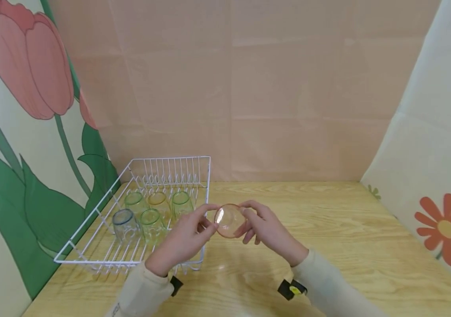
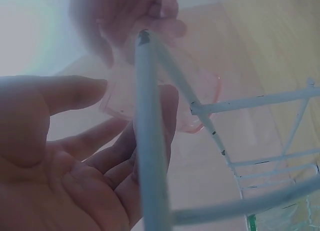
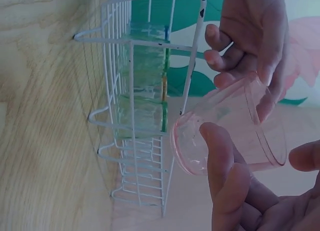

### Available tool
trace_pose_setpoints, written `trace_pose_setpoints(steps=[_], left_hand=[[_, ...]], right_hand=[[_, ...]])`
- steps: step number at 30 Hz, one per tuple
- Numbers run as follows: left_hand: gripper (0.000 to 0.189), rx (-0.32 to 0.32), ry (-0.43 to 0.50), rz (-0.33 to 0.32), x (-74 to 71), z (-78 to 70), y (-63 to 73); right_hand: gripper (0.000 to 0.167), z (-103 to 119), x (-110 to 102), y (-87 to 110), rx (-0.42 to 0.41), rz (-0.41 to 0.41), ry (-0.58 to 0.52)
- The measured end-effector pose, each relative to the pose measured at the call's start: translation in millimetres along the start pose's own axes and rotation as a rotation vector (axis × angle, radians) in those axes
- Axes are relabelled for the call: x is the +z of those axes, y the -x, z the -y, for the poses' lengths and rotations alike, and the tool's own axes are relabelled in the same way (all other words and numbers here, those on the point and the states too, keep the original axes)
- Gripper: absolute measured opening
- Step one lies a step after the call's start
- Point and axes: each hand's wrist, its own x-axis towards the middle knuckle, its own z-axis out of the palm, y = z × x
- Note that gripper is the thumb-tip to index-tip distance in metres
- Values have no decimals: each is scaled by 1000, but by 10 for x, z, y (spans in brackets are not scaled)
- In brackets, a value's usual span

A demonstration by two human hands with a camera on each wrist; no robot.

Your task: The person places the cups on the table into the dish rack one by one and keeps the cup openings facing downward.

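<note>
A clear pink drinking glass (image 1: pixel 230 221) is held up between both hands, above the wooden table and just right of the dish rack. On its left side, the thumb and fingers of my left hand (image 1: pixel 185 235) pinch it near the rim. From the right, my right hand (image 1: pixel 269 230) grips it too. In the right wrist view, the pink glass (image 3: pixel 225 123) lies tilted, with right-hand fingertips along its side and the thumb by its rim. Part of the pink glass (image 2: pixel 202 88) is hidden behind rack wires in the left wrist view.
A white wire dish rack (image 1: pixel 106 263) stands at the left of the wooden table (image 1: pixel 308 220). Several tinted glasses stand in it, among them a blue-rimmed glass (image 1: pixel 125 228), an orange-rimmed glass (image 1: pixel 159 203) and a green-rimmed glass (image 1: pixel 153 228). A pink-brown backdrop (image 1: pixel 288 110) rises behind.
</note>
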Motion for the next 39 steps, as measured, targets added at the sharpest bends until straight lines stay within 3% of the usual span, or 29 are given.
trace_pose_setpoints(steps=[10, 18, 23, 28, 39], left_hand=[[41, 56, -43, -16, 39, 4, 26], [41, 103, -41, 7, 58, 27, 52], [33, 62, -32, 21, 56, 13, 52], [41, -11, 0, 11, 51, -22, 42], [40, -58, 20, -23, 62, -21, 14]], right_hand=[[54, -38, -25, -49, 27, 43, -29], [60, -72, -11, -65, 69, 43, -20], [62, -68, -17, -66, 65, 45, -9], [66, -46, -28, -51, 59, 52, -4], [66, -21, -31, -18, 49, 58, 2]])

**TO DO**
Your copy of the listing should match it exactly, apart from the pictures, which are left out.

**ANSWER SECTION**
### Available tool
trace_pose_setpoints, written `trace_pose_setpoints(steps=[_], left_hand=[[_, ...]], right_hand=[[_, ...]])`
- steps: step number at 30 Hz, one per tuple
- Numbers run as follows: left_hand: gripper (0.000 to 0.189), rx (-0.32 to 0.32), ry (-0.43 to 0.50), rz (-0.33 to 0.32), x (-74 to 71), z (-78 to 70), y (-63 to 73); right_hand: gripper (0.000 to 0.167), z (-103 to 119), x (-110 to 102), y (-87 to 110), rx (-0.42 to 0.41), rz (-0.41 to 0.41), ry (-0.58 to 0.52)
- The measured end-effector pose, each relative to the pose measured at the call's start: translation in millimetres along the start pose's own axes and rotation as a rotation vector (axis × angle, radians) in those axes
- Axes are relabelled for the call: x is the +z of those axes, y the -x, z the -y, for the poses' lengths and rotations alike, and the tool's own axes are relabelled in the same way (all other words and numbers here, those on the point and the states too, keep the original axes)
- Gripper: absolute measured opening
- Step one lies a step after the call's start
- Point and axes: each hand's wrist, its own x-axis towards the middle knuckle, its own z-axis out of the palm, y = z × x
- Note that gripper is the thumb-tip to index-tip distance in metres
- Values have no decimals: each is scaled by 1000, but by 10 for x, z, y (spans in brackets are not scaled)
- In brackets, a value's usual span

A demonstration by two human hands with a camera on each wrist; no robot.

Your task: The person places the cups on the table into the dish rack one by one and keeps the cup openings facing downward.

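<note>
A clear pink drinking glass (image 1: pixel 230 221) is held up between both hands, above the wooden table and just right of the dish rack. On its left side, the thumb and fingers of my left hand (image 1: pixel 185 235) pinch it near the rim. From the right, my right hand (image 1: pixel 269 230) grips it too. In the right wrist view, the pink glass (image 3: pixel 225 123) lies tilted, with right-hand fingertips along its side and the thumb by its rim. Part of the pink glass (image 2: pixel 202 88) is hidden behind rack wires in the left wrist view.
A white wire dish rack (image 1: pixel 106 263) stands at the left of the wooden table (image 1: pixel 308 220). Several tinted glasses stand in it, among them a blue-rimmed glass (image 1: pixel 125 228), an orange-rimmed glass (image 1: pixel 159 203) and a green-rimmed glass (image 1: pixel 153 228). A pink-brown backdrop (image 1: pixel 288 110) rises behind.
</note>
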Motion for the next 39 steps, as measured, targets added at the sharpest bends until straight lines stay within 3% of the usual span, or 29 are given.
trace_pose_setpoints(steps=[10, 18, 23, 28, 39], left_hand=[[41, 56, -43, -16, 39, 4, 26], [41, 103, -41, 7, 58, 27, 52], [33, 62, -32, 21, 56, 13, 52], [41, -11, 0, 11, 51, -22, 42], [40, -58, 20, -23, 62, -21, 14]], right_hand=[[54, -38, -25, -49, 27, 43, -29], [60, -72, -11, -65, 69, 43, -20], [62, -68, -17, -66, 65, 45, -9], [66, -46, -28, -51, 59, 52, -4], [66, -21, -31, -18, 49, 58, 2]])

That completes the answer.